How are connections to Storyblok secured?
The solution only uses secure HTTPS connections to communicate with other systems, with access controls in place to grant access only to permitted systems.

How does Storyblok detect malicious traffic?
Unusual and malicious traffic is automatically detected by Amazon CloudWatch Alarms, which send notifications to the responsible Storyblok employee.

How is data backed up and recovered?
Data is backed up to a second physical location using a read replica with automatic failover, and additionally backed up daily to Amazon S3 with a changelog for a 30-day retention period. Restoration is possible at any point within that 30-day window. Storyblok performs monthly recovery tests, including point-in-time database recovery and recovery of static assets through Amazon S3's version control feature.

What protocols are used for API communication?
Storyblok APIs use HTTPS with the TLSv1.2 protocol. TLSv1.1 is deprecated; the domain api-tls12.storyblok.com accepts only TLSv1.2.

How does Storyblok protect against web-based attacks?
Storyblok uses a web application firewall (Amazon WAF) for its APIs to mitigate cross-site scripting, brute force, and SQL injection attacks. If an attack is detected, a rule is added to the WAF to deny access to the attacker.

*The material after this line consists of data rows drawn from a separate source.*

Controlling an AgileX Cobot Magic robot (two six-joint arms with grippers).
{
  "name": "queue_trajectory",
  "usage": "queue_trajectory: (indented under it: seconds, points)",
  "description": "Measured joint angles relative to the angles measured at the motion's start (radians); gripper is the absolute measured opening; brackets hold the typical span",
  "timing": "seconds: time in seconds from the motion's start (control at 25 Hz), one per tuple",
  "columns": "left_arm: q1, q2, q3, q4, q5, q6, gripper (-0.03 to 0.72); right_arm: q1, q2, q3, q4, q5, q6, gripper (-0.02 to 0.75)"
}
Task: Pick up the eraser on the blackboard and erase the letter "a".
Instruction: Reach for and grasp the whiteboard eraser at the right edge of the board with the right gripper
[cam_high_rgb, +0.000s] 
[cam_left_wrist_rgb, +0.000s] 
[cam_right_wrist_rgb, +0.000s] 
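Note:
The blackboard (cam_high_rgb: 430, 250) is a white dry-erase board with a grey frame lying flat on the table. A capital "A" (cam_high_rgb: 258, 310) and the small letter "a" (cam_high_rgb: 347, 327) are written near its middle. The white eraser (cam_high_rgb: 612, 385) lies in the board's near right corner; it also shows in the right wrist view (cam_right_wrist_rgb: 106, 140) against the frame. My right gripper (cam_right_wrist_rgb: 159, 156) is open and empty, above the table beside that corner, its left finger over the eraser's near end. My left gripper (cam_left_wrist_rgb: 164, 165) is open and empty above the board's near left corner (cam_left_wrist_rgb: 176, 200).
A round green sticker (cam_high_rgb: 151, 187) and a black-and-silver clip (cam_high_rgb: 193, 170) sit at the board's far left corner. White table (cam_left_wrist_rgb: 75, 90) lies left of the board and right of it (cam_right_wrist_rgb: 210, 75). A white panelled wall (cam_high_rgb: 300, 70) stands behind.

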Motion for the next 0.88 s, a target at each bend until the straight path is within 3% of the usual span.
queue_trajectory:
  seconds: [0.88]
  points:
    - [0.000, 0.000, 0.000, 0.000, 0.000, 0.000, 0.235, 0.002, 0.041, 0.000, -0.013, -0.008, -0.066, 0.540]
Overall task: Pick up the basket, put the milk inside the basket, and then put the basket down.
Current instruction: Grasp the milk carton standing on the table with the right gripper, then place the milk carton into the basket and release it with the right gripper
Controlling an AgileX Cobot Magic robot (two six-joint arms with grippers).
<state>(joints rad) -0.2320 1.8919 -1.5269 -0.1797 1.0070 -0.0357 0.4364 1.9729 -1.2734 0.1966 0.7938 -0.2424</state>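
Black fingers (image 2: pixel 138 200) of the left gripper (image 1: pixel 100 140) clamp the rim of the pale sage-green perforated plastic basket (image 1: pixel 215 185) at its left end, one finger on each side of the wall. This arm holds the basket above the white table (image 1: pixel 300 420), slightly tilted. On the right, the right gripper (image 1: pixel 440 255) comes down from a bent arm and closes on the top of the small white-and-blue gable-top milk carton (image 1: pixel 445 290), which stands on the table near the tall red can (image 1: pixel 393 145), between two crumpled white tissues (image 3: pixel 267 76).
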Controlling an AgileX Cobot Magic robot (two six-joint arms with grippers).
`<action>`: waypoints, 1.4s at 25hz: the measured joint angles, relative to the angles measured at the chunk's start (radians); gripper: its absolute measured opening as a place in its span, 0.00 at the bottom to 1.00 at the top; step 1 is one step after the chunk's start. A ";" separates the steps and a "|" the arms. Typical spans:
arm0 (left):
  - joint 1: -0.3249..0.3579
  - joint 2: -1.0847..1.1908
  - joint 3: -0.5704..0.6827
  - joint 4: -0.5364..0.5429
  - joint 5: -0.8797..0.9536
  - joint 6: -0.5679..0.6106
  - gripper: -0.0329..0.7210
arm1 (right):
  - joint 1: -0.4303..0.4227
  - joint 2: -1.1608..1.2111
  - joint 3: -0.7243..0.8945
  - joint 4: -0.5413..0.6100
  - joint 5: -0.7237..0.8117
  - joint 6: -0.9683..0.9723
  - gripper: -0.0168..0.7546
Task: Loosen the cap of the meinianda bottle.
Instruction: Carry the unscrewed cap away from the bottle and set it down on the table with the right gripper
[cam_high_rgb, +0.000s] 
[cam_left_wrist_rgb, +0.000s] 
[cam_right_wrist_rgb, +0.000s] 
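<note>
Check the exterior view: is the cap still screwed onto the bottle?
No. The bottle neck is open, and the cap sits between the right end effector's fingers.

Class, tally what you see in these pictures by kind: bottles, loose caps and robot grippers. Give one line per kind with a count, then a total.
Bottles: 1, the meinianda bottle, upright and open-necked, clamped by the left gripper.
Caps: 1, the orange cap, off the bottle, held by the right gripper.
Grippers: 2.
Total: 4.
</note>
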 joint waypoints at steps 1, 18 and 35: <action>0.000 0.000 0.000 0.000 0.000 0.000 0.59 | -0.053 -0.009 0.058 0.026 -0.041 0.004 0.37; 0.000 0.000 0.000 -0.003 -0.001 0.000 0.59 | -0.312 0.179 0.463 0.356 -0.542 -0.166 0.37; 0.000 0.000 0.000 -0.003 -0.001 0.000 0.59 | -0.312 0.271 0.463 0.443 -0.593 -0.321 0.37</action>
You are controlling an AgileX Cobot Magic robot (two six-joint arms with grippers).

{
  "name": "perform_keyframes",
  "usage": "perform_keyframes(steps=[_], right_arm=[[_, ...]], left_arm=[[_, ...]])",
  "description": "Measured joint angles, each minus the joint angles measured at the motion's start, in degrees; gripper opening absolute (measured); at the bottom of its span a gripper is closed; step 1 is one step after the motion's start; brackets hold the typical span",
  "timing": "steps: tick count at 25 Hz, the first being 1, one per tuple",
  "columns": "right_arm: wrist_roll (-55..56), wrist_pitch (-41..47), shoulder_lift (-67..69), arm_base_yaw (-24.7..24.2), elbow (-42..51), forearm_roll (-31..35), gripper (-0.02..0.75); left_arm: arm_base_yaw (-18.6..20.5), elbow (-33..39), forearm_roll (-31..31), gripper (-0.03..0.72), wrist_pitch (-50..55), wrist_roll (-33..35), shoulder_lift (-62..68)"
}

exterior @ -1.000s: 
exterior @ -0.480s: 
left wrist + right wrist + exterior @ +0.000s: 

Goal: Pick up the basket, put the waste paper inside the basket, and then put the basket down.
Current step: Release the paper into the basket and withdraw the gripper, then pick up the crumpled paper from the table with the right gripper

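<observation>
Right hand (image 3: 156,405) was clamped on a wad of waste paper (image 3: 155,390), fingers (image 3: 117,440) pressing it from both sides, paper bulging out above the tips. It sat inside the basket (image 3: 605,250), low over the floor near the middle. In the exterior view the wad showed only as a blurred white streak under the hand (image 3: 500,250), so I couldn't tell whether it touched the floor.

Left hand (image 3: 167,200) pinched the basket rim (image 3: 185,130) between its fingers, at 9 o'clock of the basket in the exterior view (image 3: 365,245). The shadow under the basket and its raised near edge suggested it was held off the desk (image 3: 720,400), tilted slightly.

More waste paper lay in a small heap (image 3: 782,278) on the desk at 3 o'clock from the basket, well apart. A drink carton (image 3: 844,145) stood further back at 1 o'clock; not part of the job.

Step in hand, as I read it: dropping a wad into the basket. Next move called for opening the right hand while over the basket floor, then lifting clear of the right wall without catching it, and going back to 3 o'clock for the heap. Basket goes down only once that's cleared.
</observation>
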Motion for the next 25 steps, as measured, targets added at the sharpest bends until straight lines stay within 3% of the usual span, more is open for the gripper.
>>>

How does Storyblok test its own security?
Storyblok performs continuous automated security testing through Detectify, as well as manual periodic DDoS tests on the API.

Change Management

Storyblok applies a systematic approach to managing change so that changes to customer-impacting services are thoroughly reviewed, tested, approved, and well-communicated. The Storyblok change management process is designed to avoid unintended service disruptions and to maintain the integrity of service to the customer. Changes deployed into production environments are:

  • Reviewed – Peer reviews of the technical aspects of a change are required.
  • Tested – Changes being applied are tested to help ensure they will behave as expected and not adversely impact security.
  • Approved – All changes must be authorized in order to provide appropriate oversight and understanding of business impact.